◆ Problem details: Scan the data, and whenever a line contains "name", copy it.

◆ Source data:

+ + + +

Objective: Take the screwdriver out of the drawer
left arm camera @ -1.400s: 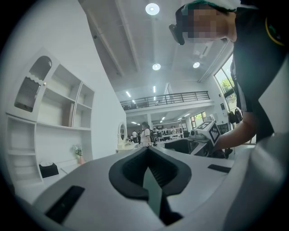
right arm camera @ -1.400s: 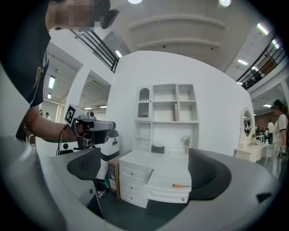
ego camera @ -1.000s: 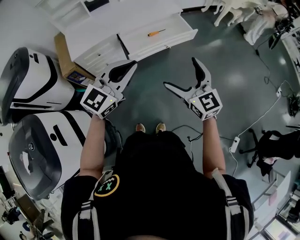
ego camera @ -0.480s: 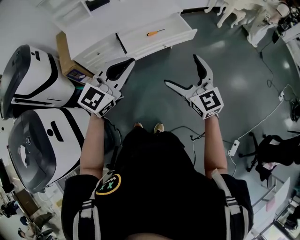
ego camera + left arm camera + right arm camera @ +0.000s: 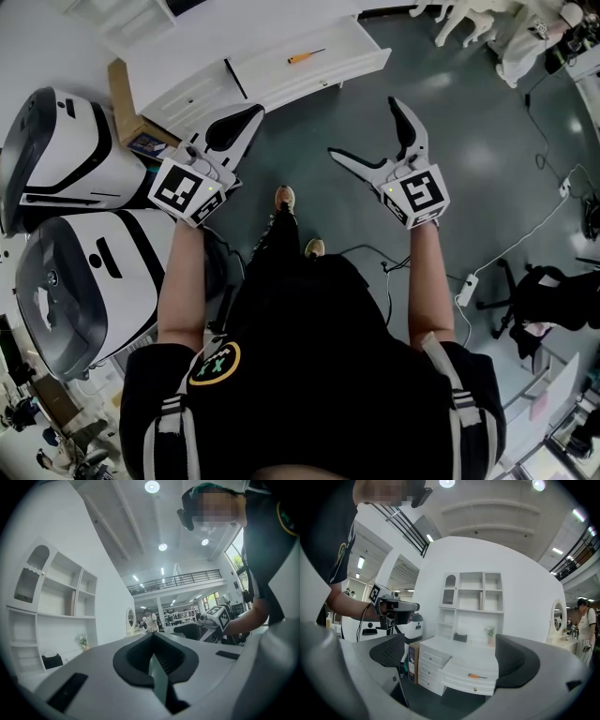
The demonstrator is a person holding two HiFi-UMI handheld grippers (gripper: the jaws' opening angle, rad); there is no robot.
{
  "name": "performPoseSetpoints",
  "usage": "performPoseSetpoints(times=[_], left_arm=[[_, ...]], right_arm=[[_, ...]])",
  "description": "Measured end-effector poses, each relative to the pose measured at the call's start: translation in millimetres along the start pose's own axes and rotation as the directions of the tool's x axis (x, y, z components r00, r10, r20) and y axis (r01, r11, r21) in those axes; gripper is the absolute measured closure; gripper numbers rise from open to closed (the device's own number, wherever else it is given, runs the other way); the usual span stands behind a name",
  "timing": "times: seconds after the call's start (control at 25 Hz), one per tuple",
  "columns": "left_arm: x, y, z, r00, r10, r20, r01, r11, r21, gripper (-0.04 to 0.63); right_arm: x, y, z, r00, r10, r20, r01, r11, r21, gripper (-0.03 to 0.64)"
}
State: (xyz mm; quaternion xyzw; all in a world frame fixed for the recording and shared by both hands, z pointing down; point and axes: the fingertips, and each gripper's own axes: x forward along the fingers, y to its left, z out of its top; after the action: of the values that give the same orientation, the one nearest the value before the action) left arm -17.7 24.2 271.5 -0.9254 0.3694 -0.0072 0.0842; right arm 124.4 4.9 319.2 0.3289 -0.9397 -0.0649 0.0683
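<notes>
An orange-handled screwdriver (image 5: pixel 306 56) lies in the pulled-out white drawer (image 5: pixel 352 64) of a low cabinet ahead of me. The right gripper view shows the same screwdriver (image 5: pixel 477 676) inside that drawer (image 5: pixel 465 683), framed between the jaws. My right gripper (image 5: pixel 367 132) is held in the air well short of the drawer, open with its jaws spread wide and nothing in them. My left gripper (image 5: pixel 246 119) hangs near the cabinet's left part; its jaws are pressed together and empty, and its own camera looks away from the drawer.
A white cabinet with drawers (image 5: pixel 192 92) and a shelf unit (image 5: pixel 471 603) stand ahead. A cardboard box (image 5: pixel 125 103) leans beside the cabinet. Two large white-and-black machines (image 5: pixel 66 164) sit to my left. Cables and a power strip (image 5: pixel 468 289) lie on the floor at right.
I have stepped forward: one foot is out in front and the cabinet and drawer sit nearer the top of the head view. Both grippers keep their states.
</notes>
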Motion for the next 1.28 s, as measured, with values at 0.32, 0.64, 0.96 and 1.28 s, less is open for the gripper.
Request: performPoseSetpoints(times=[0.32, 0.64, 0.96, 1.28], left_arm=[[25.3, 17.5, -8.1, 1.000, -0.011, 0.017, 0.011, 1.000, -0.008, 0.578], [53.0, 55.0, -16.8, 0.999, -0.029, 0.030, 0.029, 1.000, -0.002, 0.578], [79.6, 102.8, -42.7, 0.999, -0.036, 0.011, 0.036, 0.999, 0.014, 0.578], [110.5, 150.2, -60.4, 0.997, -0.071, 0.012, 0.071, 0.997, 0.000, 0.578]], right_arm=[[13.9, -24.4, -5.7, 1.000, -0.011, -0.004, 0.011, 1.000, -0.005, 0.031], [52.6, -54.9, -10.4, 1.000, -0.021, -0.007, 0.020, 1.000, -0.016, 0.032], [103.8, -84.6, -26.8, 0.999, -0.011, -0.034, 0.011, 1.000, -0.009, 0.032], [160.8, -118.1, -37.8, 0.998, -0.007, -0.056, 0.007, 1.000, -0.006, 0.032]])
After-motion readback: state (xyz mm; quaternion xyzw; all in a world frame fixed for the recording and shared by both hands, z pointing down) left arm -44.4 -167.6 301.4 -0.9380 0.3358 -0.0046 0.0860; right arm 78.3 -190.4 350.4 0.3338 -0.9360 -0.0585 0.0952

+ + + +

◆ Task result:
  "name": "performPoseSetpoints",
  "description": "Measured end-effector poses, each relative to the pose measured at the call's start: translation in millimetres along the start pose's own axes and rotation as the directions of the tool's x axis (x, y, z components r00, r10, r20) and y axis (r01, r11, r21) in those axes; gripper is the absolute measured closure; gripper numbers rise from open to closed (the device's own number, wherever else it is given, runs the other way); the usual span stands behind a name",

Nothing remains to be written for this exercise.